Detroit After Dark: Photographs from the DIA collection
Exhibition: October 21, 2016-April, 23, 2017
Detroit After Dark is a dramatic display of light and dark, a photography exhibition of works from the DIA's permanent collection. Detroit After Dark is free with general museum admission. General museum admission is free for residents of Wayne, Oakland and Macomb counties.
DIA Curator of Photography Nancy Barr came up with the idea for the exhibition after seeing work by several photographers who were creating series inspired by the night and the Detroit-area music scene. "In 2011 the DIA received a large gift of black and white work by Russ Marshall, who had photographed Detroit, its auto workers, its architecture and city streets,” said Barr. “Russ also had a great love for music and took photos of Detroit jazz greats at Baker's Keyboard Lounge and the Vanity Ballroom in the 1980s and 1990s.”

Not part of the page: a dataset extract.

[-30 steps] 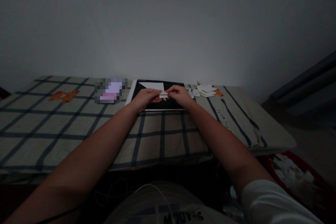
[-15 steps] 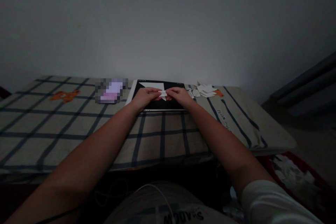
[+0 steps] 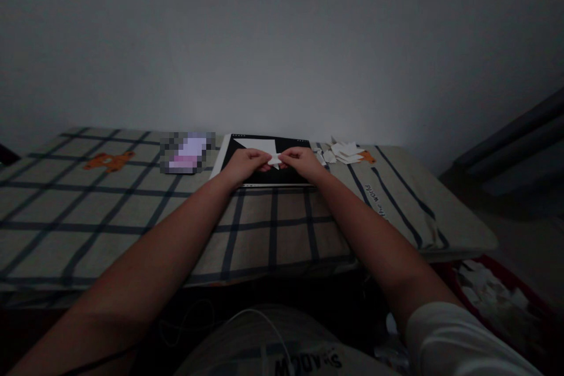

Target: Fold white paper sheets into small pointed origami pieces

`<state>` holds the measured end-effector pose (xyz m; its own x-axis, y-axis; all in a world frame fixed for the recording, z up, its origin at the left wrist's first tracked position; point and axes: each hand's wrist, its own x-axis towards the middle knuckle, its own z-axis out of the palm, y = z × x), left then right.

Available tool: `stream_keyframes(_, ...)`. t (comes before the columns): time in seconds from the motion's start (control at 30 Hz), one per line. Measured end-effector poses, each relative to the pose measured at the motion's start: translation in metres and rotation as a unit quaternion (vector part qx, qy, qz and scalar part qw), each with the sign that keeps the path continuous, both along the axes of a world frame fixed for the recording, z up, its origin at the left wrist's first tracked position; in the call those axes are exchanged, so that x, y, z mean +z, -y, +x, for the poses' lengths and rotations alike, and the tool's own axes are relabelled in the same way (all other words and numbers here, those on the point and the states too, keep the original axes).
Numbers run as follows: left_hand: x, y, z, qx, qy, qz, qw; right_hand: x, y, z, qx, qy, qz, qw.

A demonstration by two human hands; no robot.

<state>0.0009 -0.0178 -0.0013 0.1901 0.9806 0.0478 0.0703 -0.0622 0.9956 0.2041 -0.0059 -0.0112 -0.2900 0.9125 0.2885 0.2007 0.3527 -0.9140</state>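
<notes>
A small piece of white paper (image 3: 274,159) is pinched between my two hands. My left hand (image 3: 247,165) holds its left side between thumb and fingers, closed. On the other side, my right hand (image 3: 301,162) is closed on it too, thumb on top. Both hands are over a black sheet or board (image 3: 291,177) with a pale border. A larger white paper shape (image 3: 259,144) with pointed corners lies on the black surface behind my fingers. My fingers partly cover the small piece, so its exact folds cannot be made out.
A heap of white paper pieces (image 3: 346,152) lies right of the board. A blurred-out phone-like object (image 3: 187,153) lies to the left. A checked cloth (image 3: 185,211) covers the table, against a wall (image 3: 273,47). A red container (image 3: 489,264) with white scraps stands at lower right.
My fingertips have come slightly closer together on the white paper, and less of it shows between them. The board, the heap and the phone-like object have stayed put.
</notes>
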Motion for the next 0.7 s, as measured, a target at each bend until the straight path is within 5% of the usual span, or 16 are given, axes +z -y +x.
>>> stream_keyframes(0.7,0.008,0.008,0.003,0.017,-0.079,0.069,0.994,-0.003,-0.002,-0.002,0.026,-0.010,-0.017,0.999)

At about the same time, the DIA acquired Scott Hocking's industrial skylines and otherworldly imagery from his "Detroit Nights" series and work by Ralph Jones, who photographed Detroit’s Carbon Arts collective during a nighttime foundry-pour performance.
“Ralph told me about Jon DeBoer, a young photographer who had developed a large body of night work,” said Barr. “The exhibition began to fall into place once I discovered his work, especially the architectural studies and city skylines—imagery of Detroit that the DIA did not have represented in its collection. The exhibition continued to grow from there.”
Excerpt from Michael H. Hodges article in The Detroit News:
“A lot of these images are awe-inspiring, full of the element of the sublime,” says Nancy Barr, curator of photography at the Detroit Institute of Arts. “And that’s really accentuated at night.” This 13-artist group exhibition ranges from elegant skyline shots to gritty images of nighttime streets and smoke-filled underground music clubs. You’ll probably recognize some famous photographic names, like Robert Frank, Leni Sinclair or Scott Hocking. But there are some marvelous surprises here, such as the elegant black-and-white architectural photography of Jon DeBoer. Barr says that DeBoer used to do a lot of his shooting in abandoned buildings, but recently turned to more classic urban vistas. “He got interested in nighttime photography in part because our public lighting was so spotty in areas,” she adds, “places where the light at a party store might be the only illumination.” His “Gotham Detroit,” however, is anything but a shot of a half-lit street, and uses the city’s abandonment to brilliant effect. This is a breathtaking picture of Detroit’s downtown all a-glitter, framed on one side by the elaborate, and very dark, architecture that crowns the completely empty Book Tower on Washington Boulevard.